The petitioner made application for the licensing of a motion picture entitled, “ Ecstasy,” and pursuant thereto the reviewers of the Motion Picture Division and the director of the division in the Board of Regents reviewed the picture and after hearing the arguments in behalf of petitioner in favor of the licensing and upon the unanimous recommendation of the reviewers of the division the director of the division issued an order dated March 17, 1936, rejecting the same as being “ indecent,” “ immoral ” and that it “ would tend to corrupt morals ” within the meaning of section 1082 of the Education Law, and denied the application for a license to exhibit the picture within the State of New York.
Thereafter an appeal was taken in behalf of petitioner to the Commissioner of Education from the action of the director of the Motion Picture Division, the director served and filed an answer to such appeal, and after viewing the picture and hearing arguments in behalf of petitioner and in behalf of the director of the Motion. Picture Division, the Commissioner of Education made his decision denying the application for the licensing of the picture and dismissing the appeal. His decision contained an express finding that the picture is “ indecent,” “ immoral,” and “ will tend to corrupt morals,” within the meaning of section 1082 of the Education Law.
The petitioner then commenced this proceeding for review by certiorari.
Before discussing the picture it is pertinent to consider the argument of counsel for petitioner that the refusal of the State of New York to grant a license herein constituted an unlawful interference with foreign commerce. This argument is based upon the fact that the film was imported from Czechoslovakia; that the United States Customs officials reviewed the picture pursuant to authorization of the Federal statutes and permitted its entry into the United States on or about the 6th day of December, 1935; that this review as to whether the picture was obscene was pursuant to section 305 of the Tariff Act of 1930 (U. S. Code, tit. 19, § 1305).
*357The argument of petitioner is that the Federal authorities acting under Federal statutes, having decided that the picture is not obscene, the State has no authority to interfere with the showing of the picture, it having been imported into this country as an article of foreign commerce.
It appears, however, that petitioner heretofore brought an action for injunction against the Governor, the Attorney-General, the Commissioner of Education and the director of the Motion Picture Division of the Education Department of this State for the purpose of restraining the defendants from interfering with the exhibition of the motion picture. The action was brought in the United States District Court for the Southern District of New York, and the constitutional questions now raised were presented to a statutory court consisting of Hon. Martin T. Mantón, Circuit Judge, Hon. Robert P. Patterson and Hon. Samuel Mandelbaum, District Judges, which court, on December 14, 1936, rendered a decision denying the motion for injunction, the opinion of the court being to the effect that the action of the State authorities in refusing permission to exhibit the picture was a valid exercise of the police power of the State. (Eureka Productions, Inc., v. Lehman, 17 Fed. Supp. 259. See, also, Mutual Film Corp. v. Ohio Industrial Comm., 236 U. S. 230.)
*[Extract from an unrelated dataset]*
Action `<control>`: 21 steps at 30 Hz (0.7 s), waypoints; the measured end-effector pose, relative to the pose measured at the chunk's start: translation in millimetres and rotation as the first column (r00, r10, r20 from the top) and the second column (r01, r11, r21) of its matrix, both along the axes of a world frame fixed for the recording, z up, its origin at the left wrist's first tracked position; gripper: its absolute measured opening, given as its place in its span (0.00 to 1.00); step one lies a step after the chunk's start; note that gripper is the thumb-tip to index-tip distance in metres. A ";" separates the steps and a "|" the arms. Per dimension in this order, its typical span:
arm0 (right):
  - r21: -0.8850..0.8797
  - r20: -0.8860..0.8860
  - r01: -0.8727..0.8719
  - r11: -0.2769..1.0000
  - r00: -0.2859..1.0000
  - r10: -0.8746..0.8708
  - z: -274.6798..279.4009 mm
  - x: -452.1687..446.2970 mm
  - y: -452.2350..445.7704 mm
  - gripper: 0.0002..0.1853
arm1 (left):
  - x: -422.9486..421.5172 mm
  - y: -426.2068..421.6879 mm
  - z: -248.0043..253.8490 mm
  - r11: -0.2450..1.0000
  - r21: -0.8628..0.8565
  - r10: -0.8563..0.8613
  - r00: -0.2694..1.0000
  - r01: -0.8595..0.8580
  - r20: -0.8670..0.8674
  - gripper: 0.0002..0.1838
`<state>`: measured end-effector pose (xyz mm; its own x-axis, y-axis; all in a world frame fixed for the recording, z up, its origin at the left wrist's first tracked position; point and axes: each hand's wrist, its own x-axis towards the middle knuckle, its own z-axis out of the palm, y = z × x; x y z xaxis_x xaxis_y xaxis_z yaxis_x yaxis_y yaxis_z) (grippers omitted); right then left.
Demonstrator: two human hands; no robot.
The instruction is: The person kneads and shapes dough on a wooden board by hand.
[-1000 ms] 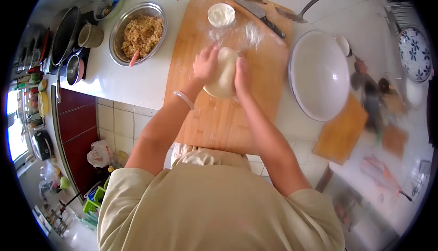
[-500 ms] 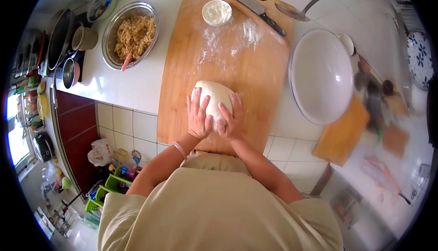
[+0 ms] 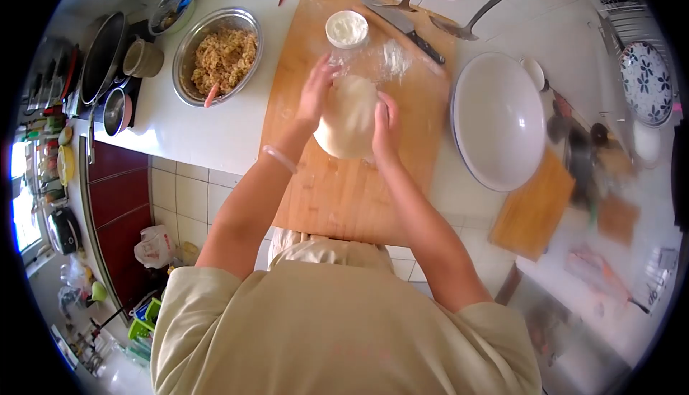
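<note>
A smooth pale ball of dough (image 3: 348,126) lies on the wooden board (image 3: 337,208), in front of me. My left hand (image 3: 317,92) cups its upper left side, fingers stretched forward and slightly blurred. Against the right side rests my right hand (image 3: 386,124), its fingers partly curled along the edge. The dough is held between the two hands, and its underside is hidden. Just beyond it stands a small white bowl of flour (image 3: 347,29), with loose flour (image 3: 395,59) scattered on the board.
On the left is a metal bowl (image 3: 179,58) of minced filling (image 3: 225,59). At the board's back right lie a knife (image 3: 425,45) and a rolling pin (image 3: 402,36). A large white basin (image 3: 499,122) stands to the right, near a smaller wooden board (image 3: 532,208).
Both hands have moved forward with the dough, away from my body. They have shifted from pressing on top of it to its left and right sides.
</note>
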<state>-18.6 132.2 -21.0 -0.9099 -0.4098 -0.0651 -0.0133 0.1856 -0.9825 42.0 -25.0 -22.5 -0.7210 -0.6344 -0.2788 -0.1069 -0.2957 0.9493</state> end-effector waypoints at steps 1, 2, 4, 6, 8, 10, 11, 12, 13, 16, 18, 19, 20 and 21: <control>0.000 0.039 -0.025 1.000 0.999 0.025 20.1 9.4 11.6 0.24 | 6.9 -1.6 7.9 0.997 0.045 0.059 0.998 -0.060 0.014 0.33; 0.006 0.047 -0.030 1.000 0.998 0.029 22.6 13.4 9.1 0.24 | 15.7 1.2 13.4 0.988 0.095 0.117 0.992 -0.120 0.039 0.32; 0.154 -0.030 -0.092 0.984 0.995 0.098 20.8 22.6 -1.6 0.23 | 31.1 22.0 -15.8 0.983 -0.177 0.010 0.948 0.049 0.317 0.30; 0.246 -0.121 -0.203 0.948 0.964 0.238 19.3 38.5 10.4 0.23 | 51.2 57.7 -15.3 0.812 -0.579 0.093 0.961 0.078 0.259 0.28; 0.102 -0.378 -0.294 0.950 0.872 0.310 7.4 48.2 32.0 0.23 | 75.8 83.1 -9.1 0.756 -0.649 0.098 0.967 0.082 0.236 0.28; 0.166 -0.416 -0.310 0.936 0.839 0.351 -0.3 62.2 61.4 0.25 | 103.8 105.9 -12.3 0.685 -0.724 0.088 0.978 0.077 0.187 0.28; 0.176 -0.511 -0.286 0.942 0.791 0.336 -8.2 70.3 74.9 0.26 | 115.4 117.2 -19.3 0.663 -0.745 0.076 0.984 0.072 0.163 0.28; 0.182 -0.599 -0.262 0.948 0.735 0.318 -14.2 71.1 78.7 0.27 | 117.0 120.0 -20.8 0.640 -0.766 0.063 0.988 0.067 0.139 0.28; 0.183 -0.592 -0.264 0.947 0.740 0.321 -22.9 67.7 78.6 0.27 | 113.1 117.0 -26.0 0.643 -0.763 0.063 0.987 0.074 0.148 0.28; 0.168 -0.600 -0.217 0.962 0.752 0.275 -32.0 59.1 73.5 0.28 | 100.3 107.1 -24.6 0.570 -0.809 0.033 0.980 0.141 0.195 0.27; 0.198 -0.566 -0.136 0.971 0.793 0.226 -30.8 37.7 54.2 0.27 | 71.6 88.5 -20.3 0.559 -0.806 0.049 0.963 0.195 0.266 0.26; 0.196 -0.571 -0.132 0.972 0.790 0.222 -34.0 29.1 46.7 0.27 | 57.7 82.0 -19.1 0.533 -0.819 0.094 0.947 0.212 0.306 0.26; 0.169 -0.474 -0.122 0.978 0.860 0.189 -36.1 21.3 38.7 0.27 | 43.2 74.8 -17.0 0.529 -0.824 0.096 0.950 0.205 0.298 0.26; 0.143 -0.368 -0.110 0.984 0.917 0.156 -37.4 15.2 31.4 0.27 | 29.2 66.8 -9.7 0.618 -0.743 0.077 0.922 0.255 0.380 0.26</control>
The petitioner argues that the proper test is not whether certain scenes taken from their context and judged by themselves alone may be offensive, but that the proper test is whether the dominant effect of the picture as a whole is obscene.
By article 43 of the Education Law the Legislature has provided for the censorship, regulation and licensing of films and by section 1082 thereof the director of the division is required to issue a license for a film submitted for review unless such film or a part thereof is obscene, indecent, immoral, inhuman, sacrilegious or is of such a character that its exhibition would tend to corrupt morals or incite to crime. It will thus be observed that by the statute license is to be refused if a part of the film is objectionable.
The picture unduly emphasizes the carnal side of the sex relationship, and the Regents of the University of the State, and the Commissioner of Education, having made a decision which we feel is amply supported by the facts, it should be confirmed.
The determination should be confirmed, with fifty dollars costs and disbursements.
Hill, P. J., McNamee, Bliss and Heffernan, JJ., concur.
Determination confirmed, with fifty dollars costs and disbursements.